Keywords: chemotherapy, malignant meningioma, sunitinib, tyrosine kinase
Meningioma is the most common primary brain tumor, comprising 35% of all CNS tumors in the United States.1 Approximately 80% of meningiomas are World Health Organization (WHO) grade I and may be observed expectantly or treated successfully with surgery or radiotherapy. However, the remaining 20% are either WHO grade II (atypical) or grade III (anaplastic or “malignant”) and have high recurrence rates, exceeding 50% for atypical tumors and 80% for anaplastic tumors.
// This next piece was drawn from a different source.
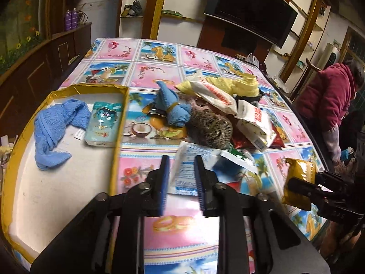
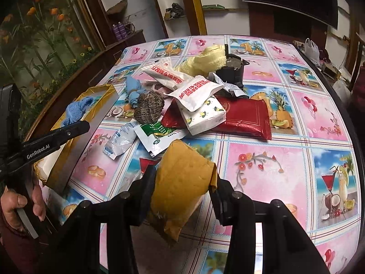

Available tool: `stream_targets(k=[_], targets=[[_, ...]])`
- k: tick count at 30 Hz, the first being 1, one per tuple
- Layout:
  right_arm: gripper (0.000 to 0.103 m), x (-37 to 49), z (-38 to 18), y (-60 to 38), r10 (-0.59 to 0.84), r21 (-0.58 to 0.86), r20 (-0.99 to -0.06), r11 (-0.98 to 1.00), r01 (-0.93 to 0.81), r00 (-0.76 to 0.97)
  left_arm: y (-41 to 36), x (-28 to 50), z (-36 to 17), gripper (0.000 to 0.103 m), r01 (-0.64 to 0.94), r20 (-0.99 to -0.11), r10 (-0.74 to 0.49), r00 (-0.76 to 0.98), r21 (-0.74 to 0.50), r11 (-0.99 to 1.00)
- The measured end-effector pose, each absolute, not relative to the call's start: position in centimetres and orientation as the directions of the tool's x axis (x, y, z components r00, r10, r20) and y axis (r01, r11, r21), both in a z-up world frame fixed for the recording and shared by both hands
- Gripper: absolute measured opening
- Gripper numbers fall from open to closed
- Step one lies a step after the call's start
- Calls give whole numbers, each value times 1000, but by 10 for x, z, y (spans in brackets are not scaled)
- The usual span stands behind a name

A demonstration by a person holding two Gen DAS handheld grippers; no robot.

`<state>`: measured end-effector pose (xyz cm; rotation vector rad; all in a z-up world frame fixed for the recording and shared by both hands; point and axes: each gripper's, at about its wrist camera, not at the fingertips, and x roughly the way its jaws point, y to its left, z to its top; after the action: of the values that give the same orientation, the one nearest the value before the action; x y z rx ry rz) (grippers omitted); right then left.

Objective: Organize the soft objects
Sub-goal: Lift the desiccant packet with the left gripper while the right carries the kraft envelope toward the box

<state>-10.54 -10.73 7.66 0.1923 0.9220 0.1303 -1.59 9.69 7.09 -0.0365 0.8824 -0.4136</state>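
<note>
My right gripper [image 2: 182, 178] is shut on a soft yellow-brown packet [image 2: 182, 180] and holds it above the table; the packet also shows in the left wrist view [image 1: 298, 180]. My left gripper [image 1: 181, 173] is open and empty, just above a white and blue sachet [image 1: 184, 171]. A gold-rimmed box [image 1: 75, 90] at the left holds a blue towel [image 1: 52, 127] and a teal tissue pack [image 1: 102, 123]. A pile in the middle has a tied blue cloth [image 1: 173, 109], a brown knitted roll [image 1: 209, 127], a yellow towel [image 1: 228, 84] and white packets [image 1: 216, 96].
A red packet [image 2: 246, 118], a white tissue pack [image 2: 205, 116] and a green and white sachet [image 2: 159, 137] lie in the pile. A dark object [image 2: 230, 70] sits behind it. A person in a red jacket [image 1: 328, 100] stands at the table's right. Shelves and a TV [image 1: 251, 9] are behind.
</note>
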Motion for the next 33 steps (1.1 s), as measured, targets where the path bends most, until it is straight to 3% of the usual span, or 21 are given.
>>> stream_targets(k=[2,7,12,16,18,20,33], targets=[[45,-106,75,-109,204,232,-777,972,-30,596,93,-9,66,56,345,-755,-348,556,-171,923],[45,-106,71,-108,227,249,-776,967,-45,588,63,-1,51,59,419,-765,-327,555,-81,904],[45,-106,71,-108,236,250,-775,966,-58,587,24,11,13,60,494,-840,-223,495,61,867],[45,-106,70,-106,239,247,-776,967,-67,584,22,9,9,58,479,-832,-251,494,20,877],[45,-106,70,-104,239,244,-778,967,-70,581,26,8,11,42,464,-828,-247,503,18,885],[45,-105,70,-103,241,244,-778,967,-74,580,30,3,14,37,457,-825,-248,507,14,889],[45,-96,85,-72,247,212,-776,969,-129,580,81,-41,79,35,409,-709,-352,611,-97,907]])
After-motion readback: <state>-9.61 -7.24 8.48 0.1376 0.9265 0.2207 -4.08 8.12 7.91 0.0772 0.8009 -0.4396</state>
Despite maximal surgical resection and radiotherapy, a subset of these patients will recur and require additional treatment, but there is no proven effective chemotherapy for patients with aggressive meningiomas. Studies investigating traditional chemotherapies (temozolomide, hydroxyurea, irinotecan, and triple therapy with cyclophosphamide + doxorubicin + vincristine), hormonal therapies (progesterone and estrogen modulators, somatostatin analogues), interferon alfa-2b, and molecularly targeted therapies, including inhibitors of platelet-derived growth factor receptors (PDGFRs; imatinib) and epidermal growth factor receptor (gefitinib and erlotinib), have all been disappointing.2–19 Although the natural history of these tumors is not well established, the 6-month progression-free survival (PFS6) rate for these patients is poor. A phase II study of imatinib in recurrent meningioma demonstrated a PFS6 of 0% in the atypical/anaplastic cohort.19
PDGF is a ubiquitous growth factor driving cell proliferation in normal development as well as numerous neoplasms, including meningiomas.20–25 Administration of PDGF-BB to meningioma cells in culture results in stimulation of tumor growth, while administration of anti–PDGF-BB antibodies inhibits proliferation.26,27
Vascular endothelial growth factor (VEGF) is upregulated in almost all meningiomas and has been associated with neovascularization, tumor growth, and the development of edema.28,29 Targeting VEGF with different agents has proved effective in several different cancers, including malignant gliomas.30,31 Targeting this pathway may have therapeutic potential in meningioma.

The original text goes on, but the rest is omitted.